El avión ya lleva más de tres horas de vuelo.
Las luces están tenues. La mayoría duerme.
Yo no.
No dejo de pensar en Marcus.
Ni en su sonrisa.
Ni en lo fácil que parece estar en su propia piel.
Yo, en cambio, estoy hecha un desastre con pestañas.
Intento dormir, pero mi mente se va directo a Chris, al anillo, a todo lo que no quiero recordar.
Así que pido un Bourbon.
Dos, en realidad.
—¿Intentas emborracharte o olvidar? —pregunta Marcus sin levantar la vista de su libro.
—¿Y tú? ¿Intentas leer o espiar?
—Ambas. —Sonríe con esa calma que me desarma un poco—. Aunque lo tuyo parece más lo segundo.
—¿Lo segundo qué?
—Lo de olvidar.
—No necesito olvidar nada.
—Claro. Por eso llevas tres tragos y una cara de funeral.

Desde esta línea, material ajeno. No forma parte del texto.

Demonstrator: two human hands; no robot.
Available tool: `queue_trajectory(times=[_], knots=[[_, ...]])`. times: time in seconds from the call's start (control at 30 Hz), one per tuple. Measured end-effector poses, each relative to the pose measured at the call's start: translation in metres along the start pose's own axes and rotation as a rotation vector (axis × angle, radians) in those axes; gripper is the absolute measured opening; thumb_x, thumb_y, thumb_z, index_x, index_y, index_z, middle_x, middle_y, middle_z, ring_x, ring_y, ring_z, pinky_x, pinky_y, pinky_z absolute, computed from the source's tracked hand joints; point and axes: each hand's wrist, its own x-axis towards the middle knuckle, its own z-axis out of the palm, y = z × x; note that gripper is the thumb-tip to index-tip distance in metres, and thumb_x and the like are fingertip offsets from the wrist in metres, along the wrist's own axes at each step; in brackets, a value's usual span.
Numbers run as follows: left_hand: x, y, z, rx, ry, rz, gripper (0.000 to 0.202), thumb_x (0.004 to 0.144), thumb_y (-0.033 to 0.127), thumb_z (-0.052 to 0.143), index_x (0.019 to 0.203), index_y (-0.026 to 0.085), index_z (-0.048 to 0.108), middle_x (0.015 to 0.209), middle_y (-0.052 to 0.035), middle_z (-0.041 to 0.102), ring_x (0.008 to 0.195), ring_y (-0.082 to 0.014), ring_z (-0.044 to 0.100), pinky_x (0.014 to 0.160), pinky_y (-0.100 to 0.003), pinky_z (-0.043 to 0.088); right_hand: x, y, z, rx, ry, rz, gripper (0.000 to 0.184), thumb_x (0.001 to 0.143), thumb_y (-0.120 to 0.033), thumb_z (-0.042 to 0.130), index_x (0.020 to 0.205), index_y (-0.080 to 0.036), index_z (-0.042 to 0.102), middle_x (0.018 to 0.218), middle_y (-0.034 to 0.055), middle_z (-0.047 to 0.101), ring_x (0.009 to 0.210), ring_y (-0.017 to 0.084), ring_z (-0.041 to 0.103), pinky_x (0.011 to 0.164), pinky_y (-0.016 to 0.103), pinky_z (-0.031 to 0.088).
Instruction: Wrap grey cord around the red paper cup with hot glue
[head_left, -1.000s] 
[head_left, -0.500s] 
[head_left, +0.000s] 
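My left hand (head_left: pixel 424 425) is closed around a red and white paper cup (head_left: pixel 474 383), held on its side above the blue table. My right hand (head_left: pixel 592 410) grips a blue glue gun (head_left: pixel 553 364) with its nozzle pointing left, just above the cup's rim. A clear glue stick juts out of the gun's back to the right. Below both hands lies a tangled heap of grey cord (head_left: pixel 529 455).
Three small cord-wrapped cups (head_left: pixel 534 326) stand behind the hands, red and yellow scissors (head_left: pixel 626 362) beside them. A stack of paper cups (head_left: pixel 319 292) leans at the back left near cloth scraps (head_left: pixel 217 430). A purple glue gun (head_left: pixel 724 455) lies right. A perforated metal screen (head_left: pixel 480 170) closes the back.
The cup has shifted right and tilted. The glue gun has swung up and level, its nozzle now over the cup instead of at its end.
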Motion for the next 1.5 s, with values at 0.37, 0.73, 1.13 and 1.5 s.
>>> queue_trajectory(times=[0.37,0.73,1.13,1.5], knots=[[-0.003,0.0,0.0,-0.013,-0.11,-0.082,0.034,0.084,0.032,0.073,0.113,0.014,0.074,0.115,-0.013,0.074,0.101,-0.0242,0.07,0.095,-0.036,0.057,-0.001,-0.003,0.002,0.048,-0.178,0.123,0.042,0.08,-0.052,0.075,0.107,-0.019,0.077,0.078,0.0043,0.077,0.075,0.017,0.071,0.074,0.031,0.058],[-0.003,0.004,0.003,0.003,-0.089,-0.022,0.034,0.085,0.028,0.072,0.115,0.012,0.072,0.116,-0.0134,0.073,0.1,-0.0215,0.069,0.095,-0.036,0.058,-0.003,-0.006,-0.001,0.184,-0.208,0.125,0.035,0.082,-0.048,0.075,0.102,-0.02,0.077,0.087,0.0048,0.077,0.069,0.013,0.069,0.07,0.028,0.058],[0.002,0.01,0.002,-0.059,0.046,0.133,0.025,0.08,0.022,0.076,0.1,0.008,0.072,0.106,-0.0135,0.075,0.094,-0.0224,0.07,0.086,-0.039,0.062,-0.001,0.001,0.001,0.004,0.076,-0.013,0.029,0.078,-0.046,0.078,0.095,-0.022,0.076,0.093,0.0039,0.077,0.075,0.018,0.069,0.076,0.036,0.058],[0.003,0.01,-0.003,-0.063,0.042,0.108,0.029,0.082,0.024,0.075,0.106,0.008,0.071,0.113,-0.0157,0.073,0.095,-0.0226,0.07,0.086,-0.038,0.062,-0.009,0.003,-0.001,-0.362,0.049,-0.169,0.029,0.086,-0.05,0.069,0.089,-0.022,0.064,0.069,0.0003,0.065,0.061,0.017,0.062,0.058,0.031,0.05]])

Suspiro. Me giro hacia la ventanilla. El reflejo me devuelve una versión de mí misma que ni yo reconozco: maquillaje corrido, cabello suelto, mirada vacía.
Una extraña.
—No es funeral. Es cansancio. —respondo.
—¿Cansancio de qué?
—De todo. —le contesto, sin pensarlo.
Él cierra el libro.
No me mira con lástima. Me mira como si entendiera.
Y eso me molesta más.
—¿Sabes qué es lo bueno de los vuelos largos? —dice, apoyando el codo en el reposabrazos.
—¿Que uno tiene diez horas para arrepentirse de hablar con desconocidos?
—Que uno puede ser quien quiera por un rato.
—Ah, claro. La filosofía del avión. —Me río.
—No es broma. Aquí nadie te conoce. No hay pasado, ni futuro. Solo lo que decides decir.
Sus palabras se quedan flotando en el aire.
Y por un segundo, deseo que tenga razón.
—Entonces, ¿quién eres tú, Marcus? —pregunto.
—Depende de quién me mire. —responde.
—Vaya respuesta de terapeuta barato.
—Lo soy.
—¿Qué cosa?
—Barato no. Pero terapeuta, un poco.
Levanto una ceja.
—¿Y qué diagnosticarías en mí, doctor?
—Evasión crónica, sarcasmo como escudo, y una tristeza que intenta pasar por orgullo.
Silencio.
No lo niego.
No lo confirmo.
—Y tú —digo al fin—, tienes complejo de salvador.
—Puede ser. Pero tú no pareces necesitar ser salvada.
—Porque no lo necesito.
Nos miramos.
Demasiado tiempo.
Demasiado cerca.
El avión tiembla un poco. Turbulencia.
La azafata anuncia que debemos abrocharnos los cinturones.
Marcus me ayuda con el mío sin pedir permiso.
Sus dedos rozan mi abdomen.
Un toque leve. Inofensivo.
Pero el calor que me deja es todo menos eso.
—No necesitabas hacerlo. —le digo.
—Lo sé. Pero quise.
Su voz es baja. Insoportable.
Me obliga a respirar lento, como si el aire también fuera parte del juego.
—¿Siempre eres así de confiado?
—Solo cuando alguien me provoca.
—¿Y yo te provoco?
—Mucho más de lo que imaginas.
M****a.
No sé si quiero seguir el juego o salir corriendo a la cabina del piloto.
—Lástima —respondo al fin—. No tengo interés en coleccionar hombres que se creen irresistibles.
—Entonces deja que te sorprenda. —dice, sonriendo apenas.
—No necesito sorpresas, Marcus. Necesito dormir.
—Y sin embargo, sigues hablando conmigo.
No respondo.
Tomo otro sorbo.
El Bourbon arde, pero me calma.
Fuera, solo oscuridad y nubes.
Dentro, un fuego que no pedí.
Cierro los ojos.
El avión se estabiliza.
Y en ese silencio espeso, escucho su voz otra vez, apenas un susurro:
—No tienes idea de lo que estás provocando, Alika.